The expected answer is a copy of every line in the listing that has the word "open".

##### Information provided

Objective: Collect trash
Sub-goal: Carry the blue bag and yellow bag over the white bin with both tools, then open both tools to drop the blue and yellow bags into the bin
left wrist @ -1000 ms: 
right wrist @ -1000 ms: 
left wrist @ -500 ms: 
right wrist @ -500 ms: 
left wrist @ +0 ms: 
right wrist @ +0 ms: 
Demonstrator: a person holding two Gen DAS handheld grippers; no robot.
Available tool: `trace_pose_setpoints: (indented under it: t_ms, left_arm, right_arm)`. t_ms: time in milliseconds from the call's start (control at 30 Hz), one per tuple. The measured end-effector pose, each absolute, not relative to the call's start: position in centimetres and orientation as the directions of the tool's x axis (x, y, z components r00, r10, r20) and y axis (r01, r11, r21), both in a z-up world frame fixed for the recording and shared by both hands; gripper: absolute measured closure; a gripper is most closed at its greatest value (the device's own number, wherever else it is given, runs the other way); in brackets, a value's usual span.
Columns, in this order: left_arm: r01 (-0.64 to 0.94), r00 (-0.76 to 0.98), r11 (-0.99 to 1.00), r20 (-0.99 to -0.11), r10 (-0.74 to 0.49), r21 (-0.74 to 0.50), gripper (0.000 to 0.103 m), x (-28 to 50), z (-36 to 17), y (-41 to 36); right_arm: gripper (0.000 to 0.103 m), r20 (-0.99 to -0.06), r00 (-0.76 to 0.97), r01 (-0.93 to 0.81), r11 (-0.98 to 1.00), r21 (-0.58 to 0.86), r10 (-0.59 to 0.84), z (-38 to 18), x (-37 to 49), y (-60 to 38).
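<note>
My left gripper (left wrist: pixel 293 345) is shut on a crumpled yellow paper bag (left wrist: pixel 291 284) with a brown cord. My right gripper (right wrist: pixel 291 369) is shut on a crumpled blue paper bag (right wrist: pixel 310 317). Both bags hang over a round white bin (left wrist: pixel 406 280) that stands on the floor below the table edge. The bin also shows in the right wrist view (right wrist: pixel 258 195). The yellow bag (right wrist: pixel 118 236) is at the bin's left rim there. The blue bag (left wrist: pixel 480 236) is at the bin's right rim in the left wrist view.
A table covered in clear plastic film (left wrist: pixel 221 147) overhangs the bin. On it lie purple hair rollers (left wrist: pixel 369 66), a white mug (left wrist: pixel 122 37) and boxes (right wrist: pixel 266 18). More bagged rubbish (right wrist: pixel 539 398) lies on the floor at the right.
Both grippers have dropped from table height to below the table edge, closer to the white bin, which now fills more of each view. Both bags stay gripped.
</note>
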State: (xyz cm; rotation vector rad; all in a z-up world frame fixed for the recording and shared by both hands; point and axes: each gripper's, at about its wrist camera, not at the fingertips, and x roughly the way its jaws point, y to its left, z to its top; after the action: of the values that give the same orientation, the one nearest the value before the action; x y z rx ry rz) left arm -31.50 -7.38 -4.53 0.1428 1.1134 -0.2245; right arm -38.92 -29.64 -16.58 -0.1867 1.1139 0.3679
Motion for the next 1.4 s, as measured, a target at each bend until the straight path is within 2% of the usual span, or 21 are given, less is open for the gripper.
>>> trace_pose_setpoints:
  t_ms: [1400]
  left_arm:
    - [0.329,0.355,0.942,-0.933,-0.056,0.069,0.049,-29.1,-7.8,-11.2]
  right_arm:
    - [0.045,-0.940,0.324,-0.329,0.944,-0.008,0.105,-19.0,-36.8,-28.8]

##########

#### Response for this exercise:
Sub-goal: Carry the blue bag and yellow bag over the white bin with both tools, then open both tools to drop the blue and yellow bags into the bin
Motion for the next 1.4 s, as measured, a target at each bend until the straight path is within 2% of the usual span, or 21 are given, less is open for the gripper.

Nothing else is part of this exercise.